WHAT YOU ARE ASKED TO DO
What is wanted is an exact copy of all the entries.

Dataset excerpts
╔══
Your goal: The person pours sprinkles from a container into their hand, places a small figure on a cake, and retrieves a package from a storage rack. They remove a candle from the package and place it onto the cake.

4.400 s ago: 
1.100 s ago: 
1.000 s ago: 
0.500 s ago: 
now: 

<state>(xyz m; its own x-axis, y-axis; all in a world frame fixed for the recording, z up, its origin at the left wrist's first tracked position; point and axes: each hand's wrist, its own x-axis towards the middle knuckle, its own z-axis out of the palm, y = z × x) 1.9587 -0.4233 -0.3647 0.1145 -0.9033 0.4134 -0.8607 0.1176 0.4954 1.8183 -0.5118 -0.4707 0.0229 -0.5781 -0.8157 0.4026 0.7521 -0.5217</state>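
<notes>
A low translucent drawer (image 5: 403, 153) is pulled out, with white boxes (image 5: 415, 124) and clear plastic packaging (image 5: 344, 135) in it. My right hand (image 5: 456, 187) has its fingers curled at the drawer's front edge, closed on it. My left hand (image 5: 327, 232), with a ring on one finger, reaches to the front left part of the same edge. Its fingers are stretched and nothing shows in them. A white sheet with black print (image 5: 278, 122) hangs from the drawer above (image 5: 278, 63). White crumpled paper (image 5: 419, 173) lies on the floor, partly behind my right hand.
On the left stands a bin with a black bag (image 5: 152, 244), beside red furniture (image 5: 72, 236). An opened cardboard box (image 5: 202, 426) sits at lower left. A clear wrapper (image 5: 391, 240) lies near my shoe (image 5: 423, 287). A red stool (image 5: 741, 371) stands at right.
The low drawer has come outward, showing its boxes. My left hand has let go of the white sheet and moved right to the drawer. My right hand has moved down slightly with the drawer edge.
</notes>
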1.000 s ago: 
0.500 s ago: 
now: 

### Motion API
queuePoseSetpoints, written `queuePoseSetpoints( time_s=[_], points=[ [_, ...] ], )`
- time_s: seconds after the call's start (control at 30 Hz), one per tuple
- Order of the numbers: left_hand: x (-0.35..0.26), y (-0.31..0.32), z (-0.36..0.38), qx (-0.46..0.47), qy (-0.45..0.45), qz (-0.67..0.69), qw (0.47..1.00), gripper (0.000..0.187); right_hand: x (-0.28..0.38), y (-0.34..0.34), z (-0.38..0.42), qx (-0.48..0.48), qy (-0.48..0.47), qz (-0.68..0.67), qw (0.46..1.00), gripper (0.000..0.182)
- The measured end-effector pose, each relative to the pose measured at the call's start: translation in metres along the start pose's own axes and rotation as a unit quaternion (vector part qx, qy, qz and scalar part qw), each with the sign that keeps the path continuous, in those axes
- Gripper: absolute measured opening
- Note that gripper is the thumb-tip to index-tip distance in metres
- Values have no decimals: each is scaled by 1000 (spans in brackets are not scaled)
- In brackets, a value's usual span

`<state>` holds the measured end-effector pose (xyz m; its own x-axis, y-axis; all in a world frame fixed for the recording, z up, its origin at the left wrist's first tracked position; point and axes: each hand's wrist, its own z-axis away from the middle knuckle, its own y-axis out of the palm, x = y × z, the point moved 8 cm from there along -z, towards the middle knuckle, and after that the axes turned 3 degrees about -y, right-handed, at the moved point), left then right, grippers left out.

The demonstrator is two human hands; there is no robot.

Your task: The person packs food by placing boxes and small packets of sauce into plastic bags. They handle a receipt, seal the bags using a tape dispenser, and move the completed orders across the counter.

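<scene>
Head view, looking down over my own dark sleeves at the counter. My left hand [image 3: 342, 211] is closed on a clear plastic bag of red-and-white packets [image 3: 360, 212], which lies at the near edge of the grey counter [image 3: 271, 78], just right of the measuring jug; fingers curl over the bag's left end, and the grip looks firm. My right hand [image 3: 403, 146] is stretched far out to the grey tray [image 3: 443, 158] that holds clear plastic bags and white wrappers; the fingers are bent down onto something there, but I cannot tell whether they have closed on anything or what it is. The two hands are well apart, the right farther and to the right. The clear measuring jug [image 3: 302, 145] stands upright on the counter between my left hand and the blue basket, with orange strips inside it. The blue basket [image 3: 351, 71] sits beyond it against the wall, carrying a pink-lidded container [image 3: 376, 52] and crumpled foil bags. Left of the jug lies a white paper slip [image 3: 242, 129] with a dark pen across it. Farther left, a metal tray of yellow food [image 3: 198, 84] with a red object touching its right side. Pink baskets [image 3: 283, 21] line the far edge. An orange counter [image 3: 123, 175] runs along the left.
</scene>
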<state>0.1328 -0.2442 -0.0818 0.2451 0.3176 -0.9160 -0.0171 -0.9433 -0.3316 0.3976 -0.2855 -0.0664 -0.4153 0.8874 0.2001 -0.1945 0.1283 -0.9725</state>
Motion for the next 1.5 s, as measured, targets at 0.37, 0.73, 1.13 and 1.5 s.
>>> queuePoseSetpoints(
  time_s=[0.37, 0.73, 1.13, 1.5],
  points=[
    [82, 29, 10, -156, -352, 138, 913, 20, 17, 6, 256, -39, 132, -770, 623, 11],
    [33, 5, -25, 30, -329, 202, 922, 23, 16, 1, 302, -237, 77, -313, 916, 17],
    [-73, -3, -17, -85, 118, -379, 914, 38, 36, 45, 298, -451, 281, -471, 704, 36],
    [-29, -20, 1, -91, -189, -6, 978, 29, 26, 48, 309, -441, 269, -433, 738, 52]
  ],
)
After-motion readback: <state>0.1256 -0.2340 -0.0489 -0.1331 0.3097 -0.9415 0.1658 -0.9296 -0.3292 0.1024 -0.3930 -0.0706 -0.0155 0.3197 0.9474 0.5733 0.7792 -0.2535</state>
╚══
RESPONSE
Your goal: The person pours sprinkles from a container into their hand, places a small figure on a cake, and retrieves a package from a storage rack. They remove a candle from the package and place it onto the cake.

4.400 s ago: 
1.100 s ago: 
1.000 s ago: 
0.500 s ago: 
now: 

<state>(xyz m; its own x-axis, y-axis; all in a world frame fixed for the recording, z up, its origin at the left wrist's first tracked position; point and axes: each hand's wrist, its own x-axis towards the middle knuckle, its own z-axis out of the palm, y = z × x) 1.9587 -0.4233 -0.3647 0.1145 -0.9033 0.4134 -0.8607 0.1176 0.4954 1.8183 -0.5118 -0.4707 0.0229 -0.5781 -0.8157 0.4026 0.7521 -0.5217</state>
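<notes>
A low translucent drawer (image 5: 403, 153) is pulled out, with white boxes (image 5: 415, 124) and clear plastic packaging (image 5: 344, 135) in it. My right hand (image 5: 456, 187) has its fingers curled at the drawer's front edge, closed on it. My left hand (image 5: 327, 232), with a ring on one finger, reaches to the front left part of the same edge. Its fingers are stretched and nothing shows in them. A white sheet with black print (image 5: 278, 122) hangs from the drawer above (image 5: 278, 63). White crumpled paper (image 5: 419, 173) lies on the floor, partly behind my right hand.
On the left stands a bin with a black bag (image 5: 152, 244), beside red furniture (image 5: 72, 236). An opened cardboard box (image 5: 202, 426) sits at lower left. A clear wrapper (image 5: 391, 240) lies near my shoe (image 5: 423, 287). A red stool (image 5: 741, 371) stands at right.
The low drawer has come outward, showing its boxes. My left hand has let go of the white sheet and moved right to the drawer. My right hand has moved down slightly with the drawer edge.
</notes>
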1.000 s ago: 
0.500 s ago: 
now: 

### Motion API
queuePoseSetpoints, written `queuePoseSetpoints( time_s=[_], points=[ [_, ...] ], )`
- time_s: seconds after the call's start (control at 30 Hz), one per tuple
- Order of the numbers: left_hand: x (-0.35..0.26), y (-0.31..0.32), z (-0.36..0.38), qx (-0.46..0.47), qy (-0.45..0.45), qz (-0.67..0.69), qw (0.47..1.00), gripper (0.000..0.187); right_hand: x (-0.28..0.38), y (-0.34..0.34), z (-0.38..0.42), qx (-0.48..0.48), qy (-0.48..0.47), qz (-0.68..0.67), qw (0.46..1.00), gripper (0.000..0.182)
- The measured end-effector pose, each relative to the pose measured at the call's start: translation in metres along the start pose's own axes and rotation as a unit quaternion (vector part qx, qy, qz and scalar part qw), each with the sign that keeps the path continuous, in those axes
- Gripper: absolute measured opening
- Note that gripper is the thumb-tip to index-tip distance in metres
- Values have no decimals: each is scaled by 1000 (spans in brackets are not scaled)
- In brackets, a value's usual span

`<state>` holds the measured end-effector pose (xyz m; its own x-axis, y-axis; all in a world frame fixed for the recording, z up, its origin at the left wrist's first tracked position; point and axes: each hand's wrist, its own z-axis away from the middle knuckle, its own y-axis out of the palm, x = y × z, the point moved 8 cm from there along -z, towards the middle knuckle, and after that the axes turned 3 degrees about -y, right-handed, at the moved point), left then right, grippers left out.

The demonstrator is two human hands; there is no robot.

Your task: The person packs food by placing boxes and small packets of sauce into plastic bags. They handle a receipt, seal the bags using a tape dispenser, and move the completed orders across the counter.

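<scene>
Head view, looking down over my own dark sleeves at the counter. My left hand [image 3: 342, 211] is closed on a clear plastic bag of red-and-white packets [image 3: 360, 212], which lies at the near edge of the grey counter [image 3: 271, 78], just right of the measuring jug; fingers curl over the bag's left end, and the grip looks firm. My right hand [image 3: 403, 146] is stretched far out to the grey tray [image 3: 443, 158] that holds clear plastic bags and white wrappers; the fingers are bent down onto something there, but I cannot tell whether they have closed on anything or what it is. The two hands are well apart, the right farther and to the right. The clear measuring jug [image 3: 302, 145] stands upright on the counter between my left hand and the blue basket, with orange strips inside it. The blue basket [image 3: 351, 71] sits beyond it against the wall, carrying a pink-lidded container [image 3: 376, 52] and crumpled foil bags. Left of the jug lies a white paper slip [image 3: 242, 129] with a dark pen across it. Farther left, a metal tray of yellow food [image 3: 198, 84] with a red object touching its right side. Pink baskets [image 3: 283, 21] line the far edge. An orange counter [image 3: 123, 175] runs along the left.
</scene>
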<state>0.1328 -0.2442 -0.0818 0.2451 0.3176 -0.9160 -0.0171 -0.9433 -0.3316 0.3976 -0.2855 -0.0664 -0.4153 0.8874 0.2001 -0.1945 0.1283 -0.9725</state>
Motion for the next 1.5 s, as measured, targets at 0.37, 0.73, 1.13 and 1.5 s.
>>> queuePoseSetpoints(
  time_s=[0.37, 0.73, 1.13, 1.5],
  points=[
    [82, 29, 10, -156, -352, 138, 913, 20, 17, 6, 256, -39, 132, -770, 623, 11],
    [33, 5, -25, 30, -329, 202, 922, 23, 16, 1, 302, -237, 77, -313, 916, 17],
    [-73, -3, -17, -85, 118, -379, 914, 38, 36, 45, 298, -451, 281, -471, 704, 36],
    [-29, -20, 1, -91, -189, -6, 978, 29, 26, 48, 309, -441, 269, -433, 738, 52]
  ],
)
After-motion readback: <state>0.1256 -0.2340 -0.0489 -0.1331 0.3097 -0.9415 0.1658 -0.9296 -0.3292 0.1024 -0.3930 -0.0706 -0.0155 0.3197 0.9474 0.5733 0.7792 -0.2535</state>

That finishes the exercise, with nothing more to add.